## What is expected
The records below are to be transcribed exactly as they appear.
---------- Data extracts ----------
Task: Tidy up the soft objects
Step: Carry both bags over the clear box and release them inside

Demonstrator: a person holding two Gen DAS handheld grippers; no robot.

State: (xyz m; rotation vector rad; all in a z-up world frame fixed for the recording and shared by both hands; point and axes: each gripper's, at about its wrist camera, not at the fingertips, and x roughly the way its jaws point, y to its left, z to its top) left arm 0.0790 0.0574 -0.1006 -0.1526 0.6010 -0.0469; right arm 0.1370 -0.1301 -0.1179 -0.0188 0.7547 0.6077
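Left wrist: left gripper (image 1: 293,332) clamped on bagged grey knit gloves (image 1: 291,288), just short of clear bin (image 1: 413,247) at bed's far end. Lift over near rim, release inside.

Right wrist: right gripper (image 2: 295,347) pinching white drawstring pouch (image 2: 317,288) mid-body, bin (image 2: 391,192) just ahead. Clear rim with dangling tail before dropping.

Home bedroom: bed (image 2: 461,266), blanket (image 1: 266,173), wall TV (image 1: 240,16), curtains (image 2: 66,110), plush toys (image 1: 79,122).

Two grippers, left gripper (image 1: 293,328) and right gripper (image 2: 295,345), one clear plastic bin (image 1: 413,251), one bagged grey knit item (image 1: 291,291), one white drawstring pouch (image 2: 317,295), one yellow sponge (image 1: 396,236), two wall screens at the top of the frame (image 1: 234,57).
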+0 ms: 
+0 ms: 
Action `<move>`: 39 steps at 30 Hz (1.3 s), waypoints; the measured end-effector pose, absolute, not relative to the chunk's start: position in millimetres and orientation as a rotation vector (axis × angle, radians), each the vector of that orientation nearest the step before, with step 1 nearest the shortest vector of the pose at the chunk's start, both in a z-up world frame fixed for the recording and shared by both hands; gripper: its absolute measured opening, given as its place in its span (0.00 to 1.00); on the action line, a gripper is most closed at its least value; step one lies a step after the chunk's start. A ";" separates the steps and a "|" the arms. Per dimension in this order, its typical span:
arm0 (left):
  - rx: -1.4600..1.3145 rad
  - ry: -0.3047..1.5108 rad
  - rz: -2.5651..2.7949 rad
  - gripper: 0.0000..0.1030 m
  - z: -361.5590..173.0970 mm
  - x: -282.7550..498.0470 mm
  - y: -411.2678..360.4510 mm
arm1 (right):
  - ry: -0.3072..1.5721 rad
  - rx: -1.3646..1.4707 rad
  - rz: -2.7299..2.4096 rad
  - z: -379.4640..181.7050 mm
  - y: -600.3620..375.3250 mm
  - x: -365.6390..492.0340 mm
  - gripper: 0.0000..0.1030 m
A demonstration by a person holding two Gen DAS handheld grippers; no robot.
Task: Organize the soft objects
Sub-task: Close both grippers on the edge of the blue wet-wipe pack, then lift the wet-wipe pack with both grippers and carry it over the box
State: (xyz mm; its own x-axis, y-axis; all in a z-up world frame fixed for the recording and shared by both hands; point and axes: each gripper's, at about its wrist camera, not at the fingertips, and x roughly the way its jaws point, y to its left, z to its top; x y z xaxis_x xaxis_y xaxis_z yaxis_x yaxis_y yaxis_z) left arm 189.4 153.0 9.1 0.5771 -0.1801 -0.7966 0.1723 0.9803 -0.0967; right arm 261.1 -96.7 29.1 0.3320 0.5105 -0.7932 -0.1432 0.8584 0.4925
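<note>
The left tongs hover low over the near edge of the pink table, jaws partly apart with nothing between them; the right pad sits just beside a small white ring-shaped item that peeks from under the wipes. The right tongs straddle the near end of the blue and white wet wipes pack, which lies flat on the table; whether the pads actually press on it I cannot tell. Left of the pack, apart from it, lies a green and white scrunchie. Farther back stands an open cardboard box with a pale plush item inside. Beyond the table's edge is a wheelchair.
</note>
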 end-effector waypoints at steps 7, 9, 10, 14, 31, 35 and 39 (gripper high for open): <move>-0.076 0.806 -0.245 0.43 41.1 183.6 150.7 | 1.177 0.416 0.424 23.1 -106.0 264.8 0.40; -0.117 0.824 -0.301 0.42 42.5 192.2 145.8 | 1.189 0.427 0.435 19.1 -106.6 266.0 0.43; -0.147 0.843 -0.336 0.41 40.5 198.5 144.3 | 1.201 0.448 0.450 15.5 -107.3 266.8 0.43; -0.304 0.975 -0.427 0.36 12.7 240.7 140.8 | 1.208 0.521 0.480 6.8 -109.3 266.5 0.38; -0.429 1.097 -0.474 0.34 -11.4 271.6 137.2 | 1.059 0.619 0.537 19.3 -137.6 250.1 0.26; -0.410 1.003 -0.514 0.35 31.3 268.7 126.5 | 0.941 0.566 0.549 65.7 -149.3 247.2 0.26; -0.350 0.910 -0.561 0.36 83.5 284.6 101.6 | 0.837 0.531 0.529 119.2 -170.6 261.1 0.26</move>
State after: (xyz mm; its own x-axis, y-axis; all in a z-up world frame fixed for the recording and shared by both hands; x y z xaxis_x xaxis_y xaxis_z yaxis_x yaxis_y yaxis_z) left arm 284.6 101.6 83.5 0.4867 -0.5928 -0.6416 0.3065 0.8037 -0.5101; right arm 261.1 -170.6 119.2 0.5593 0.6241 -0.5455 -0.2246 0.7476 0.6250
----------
## Completed exercise
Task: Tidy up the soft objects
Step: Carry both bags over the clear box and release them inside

Demonstrator: a person holding two Gen DAS handheld grippers; no robot.

State: (xyz m; rotation vector rad; all in a z-up world frame fixed for the recording and shared by both hands; point and axes: each gripper's, at about its wrist camera, not at the fingertips, and x roughly the way its jaws point, y to its left, z to its top) left arm 0.0790 0.0574 -0.1006 -0.1526 0.6010 -0.0469; right arm 0.1370 -0.1301 -0.1179 -0.0188 0.7547 0.6077
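Left wrist: left gripper (image 1: 293,332) clamped on bagged grey knit gloves (image 1: 291,288), just short of clear bin (image 1: 413,247) at bed's far end. Lift over near rim, release inside.

Right wrist: right gripper (image 2: 295,347) pinching white drawstring pouch (image 2: 317,288) mid-body, bin (image 2: 391,192) just ahead. Clear rim with dangling tail before dropping.

Home bedroom: bed (image 2: 461,266), blanket (image 1: 266,173), wall TV (image 1: 240,16), curtains (image 2: 66,110), plush toys (image 1: 79,122).

Two grippers, left gripper (image 1: 293,328) and right gripper (image 2: 295,345), one clear plastic bin (image 1: 413,251), one bagged grey knit item (image 1: 291,291), one white drawstring pouch (image 2: 317,295), one yellow sponge (image 1: 396,236), two wall screens at the top of the frame (image 1: 234,57).
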+0 ms: 
+0 ms: 
Action `<move>`: 39 steps at 30 Hz (1.3 s), waypoints; the measured end-effector pose, absolute, not relative to the chunk's start: position in millimetres and orientation as a rotation vector (axis × angle, radians), each the vector of that orientation nearest the step before, with step 1 nearest the shortest vector of the pose at the chunk's start, both in a z-up world frame fixed for the recording and shared by both hands; gripper: its absolute measured opening, given as its place in its span (0.00 to 1.00); on the action line, a gripper is most closed at its least value; step one lies a step after the chunk's start. A ";" separates the steps and a "|" the arms. Per dimension in this order, its typical span:
arm0 (left):
  - rx: -1.4600..1.3145 rad
  - ry: -0.3047..1.5108 rad
  - rz: -2.5651..2.7949 rad
  - gripper: 0.0000..0.1030 m
  - z: -361.5590..173.0970 mm
  - x: -282.7550..498.0470 mm
  - y: -411.2678..360.4510 mm
arm1 (right):
  - ry: -0.3072..1.5721 rad
  - rx: -1.3646..1.4707 rad
  - rz: -2.7299..2.4096 rad
  - z: -379.4640..181.7050 mm
  - y: -600.3620..375.3250 mm
  - x: -365.6390..492.0340 mm
  - gripper: 0.0000..0.1030 m
A demonstration by a person holding two Gen DAS handheld grippers; no robot.
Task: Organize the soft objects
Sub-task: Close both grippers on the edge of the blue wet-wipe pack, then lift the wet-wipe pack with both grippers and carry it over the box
State: (xyz mm; its own x-axis, y-axis; all in a z-up world frame fixed for the recording and shared by both hands; point and axes: each gripper's, at about its wrist camera, not at the fingertips, and x roughly the way its jaws point, y to its left, z to its top; x y z xaxis_x xaxis_y xaxis_z yaxis_x yaxis_y yaxis_z) left arm 189.4 153.0 9.1 0.5771 -0.1801 -0.7966 0.1723 0.9803 -0.0967; right arm 261.1 -96.7 29.1 0.3320 0.5105 -0.7932 -0.1432 0.8584 0.4925
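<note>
The left tongs hover low over the near edge of the pink table, jaws partly apart with nothing between them; the right pad sits just beside a small white ring-shaped item that peeks from under the wipes. The right tongs straddle the near end of the blue and white wet wipes pack, which lies flat on the table; whether the pads actually press on it I cannot tell. Left of the pack, apart from it, lies a green and white scrunchie. Farther back stands an open cardboard box with a pale plush item inside. Beyond the table's edge is a wheelchair.
</note>
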 end-effector waypoints at steps 7, 9, 10, 14, 31, 35 and 39 (gripper high for open): <move>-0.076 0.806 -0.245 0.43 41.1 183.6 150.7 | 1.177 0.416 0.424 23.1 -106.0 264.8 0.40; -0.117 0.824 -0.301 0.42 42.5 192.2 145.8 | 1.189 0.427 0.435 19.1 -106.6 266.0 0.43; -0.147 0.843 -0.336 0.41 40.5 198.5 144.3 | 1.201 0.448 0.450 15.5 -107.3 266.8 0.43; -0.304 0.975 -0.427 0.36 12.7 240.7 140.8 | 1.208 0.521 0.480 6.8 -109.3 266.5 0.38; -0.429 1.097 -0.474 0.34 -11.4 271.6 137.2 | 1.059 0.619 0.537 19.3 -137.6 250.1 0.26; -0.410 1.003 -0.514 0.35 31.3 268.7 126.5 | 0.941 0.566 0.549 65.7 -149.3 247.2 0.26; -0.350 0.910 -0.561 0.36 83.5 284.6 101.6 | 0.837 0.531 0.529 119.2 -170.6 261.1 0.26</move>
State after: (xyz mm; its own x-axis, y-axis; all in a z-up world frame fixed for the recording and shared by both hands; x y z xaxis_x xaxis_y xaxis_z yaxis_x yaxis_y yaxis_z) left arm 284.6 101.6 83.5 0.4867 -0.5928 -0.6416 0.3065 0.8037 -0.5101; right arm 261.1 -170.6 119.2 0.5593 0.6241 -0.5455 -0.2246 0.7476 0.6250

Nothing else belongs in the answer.